DATA SECTION:
● ● ● ● ● ● ●

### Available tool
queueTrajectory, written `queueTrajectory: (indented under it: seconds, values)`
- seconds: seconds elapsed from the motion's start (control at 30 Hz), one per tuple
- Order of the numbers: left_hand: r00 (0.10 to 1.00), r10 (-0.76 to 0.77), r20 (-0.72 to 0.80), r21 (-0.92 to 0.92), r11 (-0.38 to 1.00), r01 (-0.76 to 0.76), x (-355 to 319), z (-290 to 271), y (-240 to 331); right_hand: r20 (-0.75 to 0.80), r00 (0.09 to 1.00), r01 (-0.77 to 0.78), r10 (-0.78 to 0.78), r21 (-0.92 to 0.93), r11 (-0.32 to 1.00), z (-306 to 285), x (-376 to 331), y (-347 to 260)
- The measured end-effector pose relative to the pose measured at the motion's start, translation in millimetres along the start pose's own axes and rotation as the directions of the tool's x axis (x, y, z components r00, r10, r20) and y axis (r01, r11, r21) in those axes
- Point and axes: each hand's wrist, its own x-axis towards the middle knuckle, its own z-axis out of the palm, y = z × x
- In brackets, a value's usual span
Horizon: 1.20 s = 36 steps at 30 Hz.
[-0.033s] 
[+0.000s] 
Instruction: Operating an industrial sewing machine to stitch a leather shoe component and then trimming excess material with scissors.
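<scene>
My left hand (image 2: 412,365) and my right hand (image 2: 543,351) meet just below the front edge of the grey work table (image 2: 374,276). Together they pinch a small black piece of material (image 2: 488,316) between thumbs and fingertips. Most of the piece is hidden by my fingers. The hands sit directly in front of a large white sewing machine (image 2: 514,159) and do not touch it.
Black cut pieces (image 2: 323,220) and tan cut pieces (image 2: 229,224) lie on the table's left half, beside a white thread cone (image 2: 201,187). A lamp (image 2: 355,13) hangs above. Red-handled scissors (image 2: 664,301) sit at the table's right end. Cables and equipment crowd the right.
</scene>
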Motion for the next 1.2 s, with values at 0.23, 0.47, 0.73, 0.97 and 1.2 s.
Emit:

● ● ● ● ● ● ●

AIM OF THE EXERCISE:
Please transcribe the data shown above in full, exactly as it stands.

WRITTEN SOLUTION:
### Available tool
queueTrajectory, written `queueTrajectory: (indented under it: seconds, values)`
- seconds: seconds elapsed from the motion's start (control at 30 Hz), one per tuple
- Order of the numbers: left_hand: r00 (0.10 to 1.00), r10 (-0.76 to 0.77), r20 (-0.72 to 0.80), r21 (-0.92 to 0.92), r11 (-0.38 to 1.00), r01 (-0.76 to 0.76), x (-355 to 319), z (-290 to 271), y (-240 to 331); right_hand: r20 (-0.75 to 0.80), r00 (0.09 to 1.00), r01 (-0.77 to 0.78), r10 (-0.78 to 0.78), r21 (-0.92 to 0.93), r11 (-0.32 to 1.00), z (-306 to 285), x (-376 to 331), y (-347 to 260)
- The measured end-effector pose relative to the pose measured at the motion's start, translation in millimetres along the start pose's own axes and rotation as the directions of the tool's x axis (x, y, z components r00, r10, r20) and y axis (r01, r11, r21) in those axes
- Point and axes: each hand's wrist, its own x-axis towards the middle knuckle, its own z-axis out of the palm, y = z × x
- In brackets, a value's usual span
Horizon: 1.20 s = 36 steps at 30 Hz.
[-0.033s] 
[+0.000s] 
Instruction: Operating an industrial sewing machine to stitch a leather shoe component and then trimming excess material with scissors.
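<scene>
My left hand (image 2: 412,365) and my right hand (image 2: 543,351) meet just below the front edge of the grey work table (image 2: 374,276). Together they pinch a small black piece of material (image 2: 488,316) between thumbs and fingertips. Most of the piece is hidden by my fingers. The hands sit directly in front of a large white sewing machine (image 2: 514,159) and do not touch it.
Black cut pieces (image 2: 323,220) and tan cut pieces (image 2: 229,224) lie on the table's left half, beside a white thread cone (image 2: 201,187). A lamp (image 2: 355,13) hangs above. Red-handled scissors (image 2: 664,301) sit at the table's right end. Cables and equipment crowd the right.
</scene>
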Motion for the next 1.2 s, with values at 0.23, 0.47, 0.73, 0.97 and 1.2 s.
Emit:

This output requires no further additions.